◆ **EXERCISE REQUIREMENTS**: Write out the whole listing exactly.

◆ **TASK INPUTS**:
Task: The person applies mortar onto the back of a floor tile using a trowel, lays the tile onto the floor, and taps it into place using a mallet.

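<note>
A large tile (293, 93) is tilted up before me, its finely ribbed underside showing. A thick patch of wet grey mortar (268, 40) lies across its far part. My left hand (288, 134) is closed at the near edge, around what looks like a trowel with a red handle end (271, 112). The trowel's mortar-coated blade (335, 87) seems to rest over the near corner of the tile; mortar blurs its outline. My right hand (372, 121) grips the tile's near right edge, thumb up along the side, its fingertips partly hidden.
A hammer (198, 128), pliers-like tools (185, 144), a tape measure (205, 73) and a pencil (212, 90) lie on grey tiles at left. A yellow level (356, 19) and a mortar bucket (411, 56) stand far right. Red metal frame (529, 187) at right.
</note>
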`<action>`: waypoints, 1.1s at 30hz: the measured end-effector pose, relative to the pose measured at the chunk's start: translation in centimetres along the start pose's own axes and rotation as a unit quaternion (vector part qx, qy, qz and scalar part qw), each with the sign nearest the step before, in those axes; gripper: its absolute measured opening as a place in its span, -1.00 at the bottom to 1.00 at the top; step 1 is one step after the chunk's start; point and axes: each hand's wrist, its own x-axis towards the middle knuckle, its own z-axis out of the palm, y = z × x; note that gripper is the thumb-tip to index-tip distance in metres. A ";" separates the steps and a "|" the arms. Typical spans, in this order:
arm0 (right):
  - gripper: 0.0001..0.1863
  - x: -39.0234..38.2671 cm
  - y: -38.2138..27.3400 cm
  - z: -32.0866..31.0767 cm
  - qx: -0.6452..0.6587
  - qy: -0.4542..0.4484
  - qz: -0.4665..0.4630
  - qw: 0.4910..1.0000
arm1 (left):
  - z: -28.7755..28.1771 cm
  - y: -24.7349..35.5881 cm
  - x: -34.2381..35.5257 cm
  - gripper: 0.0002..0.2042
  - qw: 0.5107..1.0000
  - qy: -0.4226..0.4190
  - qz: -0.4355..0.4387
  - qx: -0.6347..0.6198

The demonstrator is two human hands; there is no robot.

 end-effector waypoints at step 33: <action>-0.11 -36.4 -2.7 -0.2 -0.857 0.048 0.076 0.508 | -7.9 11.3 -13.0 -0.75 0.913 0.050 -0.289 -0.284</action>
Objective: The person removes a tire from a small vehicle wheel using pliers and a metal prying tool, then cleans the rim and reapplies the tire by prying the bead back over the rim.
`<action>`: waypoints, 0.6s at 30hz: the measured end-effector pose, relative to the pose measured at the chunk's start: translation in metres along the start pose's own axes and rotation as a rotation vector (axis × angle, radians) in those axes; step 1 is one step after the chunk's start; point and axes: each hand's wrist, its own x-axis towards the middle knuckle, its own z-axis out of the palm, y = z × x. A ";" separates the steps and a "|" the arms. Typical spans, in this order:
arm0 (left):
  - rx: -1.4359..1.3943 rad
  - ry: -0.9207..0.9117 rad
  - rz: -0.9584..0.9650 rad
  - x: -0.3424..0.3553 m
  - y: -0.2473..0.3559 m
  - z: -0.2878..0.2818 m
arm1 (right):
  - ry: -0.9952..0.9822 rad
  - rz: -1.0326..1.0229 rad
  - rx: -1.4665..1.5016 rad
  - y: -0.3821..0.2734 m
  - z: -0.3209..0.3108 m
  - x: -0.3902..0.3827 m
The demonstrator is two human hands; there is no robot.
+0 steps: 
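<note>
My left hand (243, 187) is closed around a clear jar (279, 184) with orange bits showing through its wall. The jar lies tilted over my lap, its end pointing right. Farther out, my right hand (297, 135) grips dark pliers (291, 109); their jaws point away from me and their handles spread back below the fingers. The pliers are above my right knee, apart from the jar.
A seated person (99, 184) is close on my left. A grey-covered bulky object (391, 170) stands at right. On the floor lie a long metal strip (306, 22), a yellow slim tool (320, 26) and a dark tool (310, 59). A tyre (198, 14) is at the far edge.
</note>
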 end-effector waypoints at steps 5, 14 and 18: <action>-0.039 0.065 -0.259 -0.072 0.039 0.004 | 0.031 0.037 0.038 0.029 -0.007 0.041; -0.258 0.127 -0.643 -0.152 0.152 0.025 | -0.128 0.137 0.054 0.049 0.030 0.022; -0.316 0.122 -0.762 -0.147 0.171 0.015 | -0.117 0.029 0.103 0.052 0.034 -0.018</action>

◆ **ANSWER FOR THE TASK**:
Task: The person applies mortar onto the back of a floor tile using a trowel, lays the tile onto the floor, and taps it into place using a mallet.

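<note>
A large tile (293, 93) is tilted up before me, its finely ribbed underside showing. A thick patch of wet grey mortar (268, 40) lies across its far part. My left hand (288, 134) is closed at the near edge, around what looks like a trowel with a red handle end (271, 112). The trowel's mortar-coated blade (335, 87) seems to rest over the near corner of the tile; mortar blurs its outline. My right hand (372, 121) grips the tile's near right edge, thumb up along the side, its fingertips partly hidden.
A hammer (198, 128), pliers-like tools (185, 144), a tape measure (205, 73) and a pencil (212, 90) lie on grey tiles at left. A yellow level (356, 19) and a mortar bucket (411, 56) stand far right. Red metal frame (529, 187) at right.
</note>
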`<action>`: waypoints, 1.1s at 30hz: the measured end-effector pose, relative to the pose measured at the chunk's start: translation in centimetres along the start pose's own axes and rotation as a unit quaternion (vector part qx, qy, qz and scalar part qw), each with the sign nearest the step before, in those axes; gripper: its absolute measured opening as a place in its span, -1.00 at the bottom to 1.00 at the top; step 1 is one step after the chunk's start; point and axes: each hand's wrist, its own x-axis towards the middle knuckle, its own z-axis out of the palm, y = z × x; note that gripper is the thumb-tip to index-tip distance in metres. A ";" separates the steps and a "|" the arms. Typical spans, in this order:
arm0 (right):
  - gripper: 0.0001..0.1863
  - x: -39.0234..38.2671 cm
  - y: -38.2138..27.3400 cm
  - z: -32.0866..31.0767 cm
  - qx: -0.6452..0.6587
  - qy: -0.4542..0.4484
  - qz: -0.4665..0.4630
  - qw: 0.4910..1.0000
arm1 (left):
  - z: -28.7755..28.1771 cm
  - y: -24.7349..35.5881 cm
  - x: -34.2381..35.5257 cm
  - gripper: 0.0002..0.2042
  - qw: 0.5107..1.0000
  - qy: -0.4226..0.4190
  - qz: -0.4355..0.4387
  - qx: -0.6347..0.6198

The demonstrator is two human hands; there is no robot.

 end-effector waypoints at step 33: <action>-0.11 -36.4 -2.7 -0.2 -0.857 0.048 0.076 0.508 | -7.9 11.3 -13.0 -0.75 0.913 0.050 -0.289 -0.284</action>
Objective: The person removes a tire from a small vehicle wheel using pliers and a metal prying tool, then cleans the rim and reapplies the tire by prying the bead back over the rim.
`<action>`: waypoints, 0.6s at 30hz: the measured end-effector pose, relative to the pose measured at the chunk's start: translation in metres along the start pose's own axes and rotation as a rotation vector (axis × angle, radians) in those axes; step 1 is one step after the chunk's start; point and axes: each hand's wrist, its own x-axis towards the middle knuckle, its own z-axis out of the palm, y = z × x. A ";" separates the steps and a "|" the arms. Typical spans, in this order:
arm0 (left):
  - rx: -1.4359..1.3943 rad
  - ry: -0.9207..0.9117 rad
  - rz: -0.9584..0.9650 rad
  - x: -0.3424..0.3553 m
  - y: -0.2473..0.3559 m
  - z: -0.2878..0.2818 m
arm1 (right):
  - ry: -0.9952..0.9822 rad
  - rz: -1.0326..1.0229 rad
  - rx: -1.4665..1.5016 rad
  - y: -0.3821..0.2734 m
  - z: -0.3209..0.3108 m
  - x: -0.3902..0.3827 m
The demonstrator is two human hands; there is no robot.
+0 steps: 
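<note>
My left hand (243, 187) is closed around a clear jar (279, 184) with orange bits showing through its wall. The jar lies tilted over my lap, its end pointing right. Farther out, my right hand (297, 135) grips dark pliers (291, 109); their jaws point away from me and their handles spread back below the fingers. The pliers are above my right knee, apart from the jar.
A seated person (99, 184) is close on my left. A grey-covered bulky object (391, 170) stands at right. On the floor lie a long metal strip (306, 22), a yellow slim tool (320, 26) and a dark tool (310, 59). A tyre (198, 14) is at the far edge.
</note>
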 end-effector waypoints at steps 5, 14 and 18: <action>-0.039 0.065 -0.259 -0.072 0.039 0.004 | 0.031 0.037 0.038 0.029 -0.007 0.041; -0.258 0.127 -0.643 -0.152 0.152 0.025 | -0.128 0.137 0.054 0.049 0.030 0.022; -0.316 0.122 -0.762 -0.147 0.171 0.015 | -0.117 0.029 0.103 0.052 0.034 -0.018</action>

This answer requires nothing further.